You might flee from words like “quarks,” “relativity,” and “joule,” but you shouldn’t have to, and neither should a kid.
A new children’s book from the folks at a few of our national labs will hopefully make the things particle physicists are talking about easier to digest.
The book, titled The ABCs of Particle Physics by Lauren Biron and Chris Smith, takes a child (or maybe just an interested adult) along an adorably dorky rhyme-trip through some of the most important high-energy physics concepts. It’s available as an animated or non-animated webpage, pdf, or as a board book you can buy as a gift for every 6-year-old you know.
As you’re reading your kids their bedtime stories, you may finally start to understand what scientists are talking about when they mention inflation or the Higgs boson.
Seriously, who doesn’t want to sit down with their child or fully-grown adult friend and read lines like:
K is for kaons, with quarks that are strange.
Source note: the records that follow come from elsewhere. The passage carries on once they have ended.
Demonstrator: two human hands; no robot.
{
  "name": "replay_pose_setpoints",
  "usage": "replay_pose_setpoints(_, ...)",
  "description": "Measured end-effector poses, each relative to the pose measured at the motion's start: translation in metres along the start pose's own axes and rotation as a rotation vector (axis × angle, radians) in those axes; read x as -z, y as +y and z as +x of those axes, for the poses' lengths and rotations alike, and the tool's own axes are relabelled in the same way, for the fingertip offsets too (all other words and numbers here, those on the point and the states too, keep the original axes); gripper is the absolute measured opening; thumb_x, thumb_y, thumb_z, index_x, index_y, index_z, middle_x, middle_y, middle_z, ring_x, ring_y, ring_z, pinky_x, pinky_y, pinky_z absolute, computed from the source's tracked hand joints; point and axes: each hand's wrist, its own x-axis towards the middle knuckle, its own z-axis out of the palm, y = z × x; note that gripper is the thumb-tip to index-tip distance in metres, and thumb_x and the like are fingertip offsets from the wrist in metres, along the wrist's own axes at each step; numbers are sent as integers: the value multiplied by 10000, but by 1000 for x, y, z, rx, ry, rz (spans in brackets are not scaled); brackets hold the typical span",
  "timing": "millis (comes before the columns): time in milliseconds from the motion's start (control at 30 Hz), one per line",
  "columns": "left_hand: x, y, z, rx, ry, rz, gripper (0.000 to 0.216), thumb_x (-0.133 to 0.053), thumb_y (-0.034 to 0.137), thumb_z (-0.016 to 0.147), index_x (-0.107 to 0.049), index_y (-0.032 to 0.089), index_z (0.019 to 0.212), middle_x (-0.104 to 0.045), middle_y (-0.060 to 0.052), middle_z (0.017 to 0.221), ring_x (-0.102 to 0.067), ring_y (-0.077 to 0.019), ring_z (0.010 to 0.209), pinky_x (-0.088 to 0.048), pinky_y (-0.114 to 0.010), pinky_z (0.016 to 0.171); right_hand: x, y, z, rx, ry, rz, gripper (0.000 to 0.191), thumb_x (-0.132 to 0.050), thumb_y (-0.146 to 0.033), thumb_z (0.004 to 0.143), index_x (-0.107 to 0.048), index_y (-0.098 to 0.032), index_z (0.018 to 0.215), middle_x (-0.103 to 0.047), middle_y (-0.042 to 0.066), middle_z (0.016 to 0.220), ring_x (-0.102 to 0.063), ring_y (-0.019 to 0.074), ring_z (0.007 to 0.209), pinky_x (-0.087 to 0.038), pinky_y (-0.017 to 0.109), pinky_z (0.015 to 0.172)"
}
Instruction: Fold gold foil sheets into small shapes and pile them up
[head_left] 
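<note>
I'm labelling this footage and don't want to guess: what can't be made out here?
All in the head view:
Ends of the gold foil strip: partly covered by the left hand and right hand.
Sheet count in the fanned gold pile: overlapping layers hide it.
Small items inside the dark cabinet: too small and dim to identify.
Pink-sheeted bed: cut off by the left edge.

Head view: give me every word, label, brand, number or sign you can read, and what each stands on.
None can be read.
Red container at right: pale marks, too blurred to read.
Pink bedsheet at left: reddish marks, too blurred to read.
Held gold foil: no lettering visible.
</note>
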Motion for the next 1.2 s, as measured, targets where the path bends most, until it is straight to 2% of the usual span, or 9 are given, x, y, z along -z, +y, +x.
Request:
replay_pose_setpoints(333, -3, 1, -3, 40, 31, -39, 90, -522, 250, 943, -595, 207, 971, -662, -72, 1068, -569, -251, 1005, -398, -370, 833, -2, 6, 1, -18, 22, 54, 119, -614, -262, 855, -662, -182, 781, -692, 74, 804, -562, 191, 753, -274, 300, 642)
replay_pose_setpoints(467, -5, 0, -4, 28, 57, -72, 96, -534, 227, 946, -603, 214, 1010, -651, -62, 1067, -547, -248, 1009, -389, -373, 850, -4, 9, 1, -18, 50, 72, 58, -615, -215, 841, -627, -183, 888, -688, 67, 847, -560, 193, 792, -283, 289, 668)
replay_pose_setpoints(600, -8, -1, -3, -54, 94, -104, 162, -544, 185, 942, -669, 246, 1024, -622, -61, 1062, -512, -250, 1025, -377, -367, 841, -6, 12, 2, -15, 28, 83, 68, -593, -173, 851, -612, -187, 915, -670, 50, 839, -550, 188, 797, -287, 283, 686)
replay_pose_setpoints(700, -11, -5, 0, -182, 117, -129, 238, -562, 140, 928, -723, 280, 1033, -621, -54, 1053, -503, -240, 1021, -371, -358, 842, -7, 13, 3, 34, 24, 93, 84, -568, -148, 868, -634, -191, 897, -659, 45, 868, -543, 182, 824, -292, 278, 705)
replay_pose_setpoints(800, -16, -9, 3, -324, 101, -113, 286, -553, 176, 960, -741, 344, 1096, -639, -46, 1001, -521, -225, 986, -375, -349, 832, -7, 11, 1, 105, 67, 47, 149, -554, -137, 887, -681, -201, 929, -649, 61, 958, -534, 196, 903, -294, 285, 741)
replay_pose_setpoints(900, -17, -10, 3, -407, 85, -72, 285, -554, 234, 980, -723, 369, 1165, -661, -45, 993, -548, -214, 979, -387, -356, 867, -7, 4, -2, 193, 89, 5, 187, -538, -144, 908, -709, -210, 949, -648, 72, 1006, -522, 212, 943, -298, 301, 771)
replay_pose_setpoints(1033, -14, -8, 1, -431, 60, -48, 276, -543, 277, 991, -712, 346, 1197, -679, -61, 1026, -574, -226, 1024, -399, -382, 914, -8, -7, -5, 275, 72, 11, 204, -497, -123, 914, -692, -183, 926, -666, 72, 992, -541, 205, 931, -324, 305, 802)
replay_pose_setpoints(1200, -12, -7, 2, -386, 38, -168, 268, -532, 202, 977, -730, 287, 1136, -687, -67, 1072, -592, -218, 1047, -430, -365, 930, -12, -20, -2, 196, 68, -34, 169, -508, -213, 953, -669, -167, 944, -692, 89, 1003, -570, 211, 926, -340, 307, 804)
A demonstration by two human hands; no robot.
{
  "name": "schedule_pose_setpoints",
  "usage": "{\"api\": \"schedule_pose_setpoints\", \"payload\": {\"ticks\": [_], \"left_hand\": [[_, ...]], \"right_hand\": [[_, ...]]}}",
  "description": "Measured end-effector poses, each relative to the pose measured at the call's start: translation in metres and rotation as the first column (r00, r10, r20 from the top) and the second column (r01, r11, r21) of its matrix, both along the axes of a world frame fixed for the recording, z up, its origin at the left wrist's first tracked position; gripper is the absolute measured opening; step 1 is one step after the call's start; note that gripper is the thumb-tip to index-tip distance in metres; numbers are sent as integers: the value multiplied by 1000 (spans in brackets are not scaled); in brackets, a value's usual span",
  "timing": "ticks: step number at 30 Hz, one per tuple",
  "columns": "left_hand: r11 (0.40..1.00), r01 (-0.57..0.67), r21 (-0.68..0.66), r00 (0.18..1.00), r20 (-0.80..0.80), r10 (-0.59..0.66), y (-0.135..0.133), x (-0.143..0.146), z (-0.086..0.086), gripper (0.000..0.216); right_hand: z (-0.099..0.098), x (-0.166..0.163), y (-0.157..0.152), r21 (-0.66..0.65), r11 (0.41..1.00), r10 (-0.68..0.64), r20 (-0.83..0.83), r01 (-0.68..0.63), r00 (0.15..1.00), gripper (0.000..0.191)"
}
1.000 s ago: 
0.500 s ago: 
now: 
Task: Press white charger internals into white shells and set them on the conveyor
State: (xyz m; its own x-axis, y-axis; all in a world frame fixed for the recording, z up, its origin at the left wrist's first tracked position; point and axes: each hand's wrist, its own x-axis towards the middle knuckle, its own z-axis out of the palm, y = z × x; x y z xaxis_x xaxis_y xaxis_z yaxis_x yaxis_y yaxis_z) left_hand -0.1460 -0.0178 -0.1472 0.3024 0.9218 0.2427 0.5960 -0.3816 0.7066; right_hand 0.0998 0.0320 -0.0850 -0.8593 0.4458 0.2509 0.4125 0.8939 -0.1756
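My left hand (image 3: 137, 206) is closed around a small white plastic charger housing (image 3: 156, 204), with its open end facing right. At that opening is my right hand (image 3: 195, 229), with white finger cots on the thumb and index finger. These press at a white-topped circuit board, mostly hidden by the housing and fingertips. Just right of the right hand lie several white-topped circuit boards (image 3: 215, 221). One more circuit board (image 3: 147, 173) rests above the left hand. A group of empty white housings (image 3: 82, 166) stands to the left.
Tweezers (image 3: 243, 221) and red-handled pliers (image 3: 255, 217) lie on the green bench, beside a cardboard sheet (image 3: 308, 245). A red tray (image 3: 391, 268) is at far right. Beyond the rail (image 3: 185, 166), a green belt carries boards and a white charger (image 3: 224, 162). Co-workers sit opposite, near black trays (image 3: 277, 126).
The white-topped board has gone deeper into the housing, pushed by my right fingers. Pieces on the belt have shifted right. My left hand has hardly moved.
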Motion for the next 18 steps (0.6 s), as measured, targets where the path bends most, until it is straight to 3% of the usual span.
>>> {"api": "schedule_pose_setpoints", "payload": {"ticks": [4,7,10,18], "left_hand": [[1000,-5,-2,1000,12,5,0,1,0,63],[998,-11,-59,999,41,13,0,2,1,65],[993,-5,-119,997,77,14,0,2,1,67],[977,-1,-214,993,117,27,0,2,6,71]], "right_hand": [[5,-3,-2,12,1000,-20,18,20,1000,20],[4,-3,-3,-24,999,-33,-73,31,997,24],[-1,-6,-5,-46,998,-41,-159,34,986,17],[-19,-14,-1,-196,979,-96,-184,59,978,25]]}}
L is for leptons, which have a wide range
The online pages come along with further explanation beneath each letter, like:
Many subatomic particles are made of building blocks called quarks, which come in six different types. Kaons are particles that contain a quark called a strange quark. Kaons are important because scientists used them to find clues as to why our universe is made of more matter than antimatter. They discovered that kaons and their antimatter partners decay in different ways, contributing to the imbalance.